(EXERCISE BRIEF): Please reproduce the listing below exactly, leaving out every picture.
---
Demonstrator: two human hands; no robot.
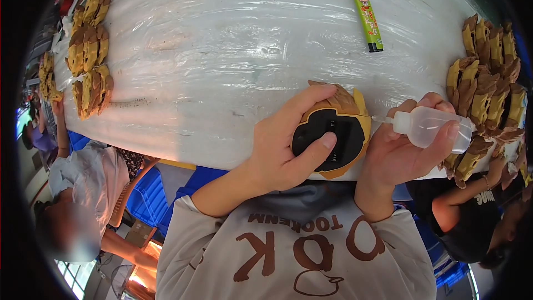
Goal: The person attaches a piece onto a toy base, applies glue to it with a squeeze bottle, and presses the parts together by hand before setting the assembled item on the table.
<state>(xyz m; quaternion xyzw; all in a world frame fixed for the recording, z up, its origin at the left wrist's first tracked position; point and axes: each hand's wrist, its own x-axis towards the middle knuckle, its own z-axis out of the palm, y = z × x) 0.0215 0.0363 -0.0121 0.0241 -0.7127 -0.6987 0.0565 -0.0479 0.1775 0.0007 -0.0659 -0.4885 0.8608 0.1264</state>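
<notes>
My left hand (288, 139) is closed round a brown and yellow moulded piece (345, 100) with a black base (313, 133) turned up toward me. Its thumb presses on the black face, and the far fingers are partly hidden. In my right hand (400, 155) is a translucent squeeze bottle (436, 128) with a white cap, tilted sideways. The bottle's thin nozzle points left at the piece's right edge; whether it touches cannot be made out.
Rows of similar brown and yellow pieces stand at the left (89, 50) and right (488, 78) of the plastic-covered table (222, 66). A green packet (367, 21) lies farther back. Co-workers sit at left (91, 178) and right (466, 211). Blue crates (147, 197) stand below the edge.
</notes>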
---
(SOLVED EXERCISE):
Demonstrator: two human hands; no robot.
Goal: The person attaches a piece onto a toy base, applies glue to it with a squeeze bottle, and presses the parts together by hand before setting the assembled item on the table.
<state>(xyz m; quaternion xyzw; all in a world frame fixed for the recording, z up, its origin at the left wrist's first tracked position; point and axes: each hand's wrist, its own x-axis towards the middle knuckle, its own z-axis out of the palm, y = z × x) 0.0215 0.0363 -0.0121 0.0241 -0.7127 -0.6987 0.0565 -0.0479 0.1775 0.0007 -0.0659 -0.4885 0.8608 0.1264</state>
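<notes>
My left hand (288, 139) is closed round a brown and yellow moulded piece (345, 100) with a black base (313, 133) turned up toward me. Its thumb presses on the black face, and the far fingers are partly hidden. In my right hand (400, 155) is a translucent squeeze bottle (436, 128) with a white cap, tilted sideways. The bottle's thin nozzle points left at the piece's right edge; whether it touches cannot be made out.
Rows of similar brown and yellow pieces stand at the left (89, 50) and right (488, 78) of the plastic-covered table (222, 66). A green packet (367, 21) lies farther back. Co-workers sit at left (91, 178) and right (466, 211). Blue crates (147, 197) stand below the edge.
</notes>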

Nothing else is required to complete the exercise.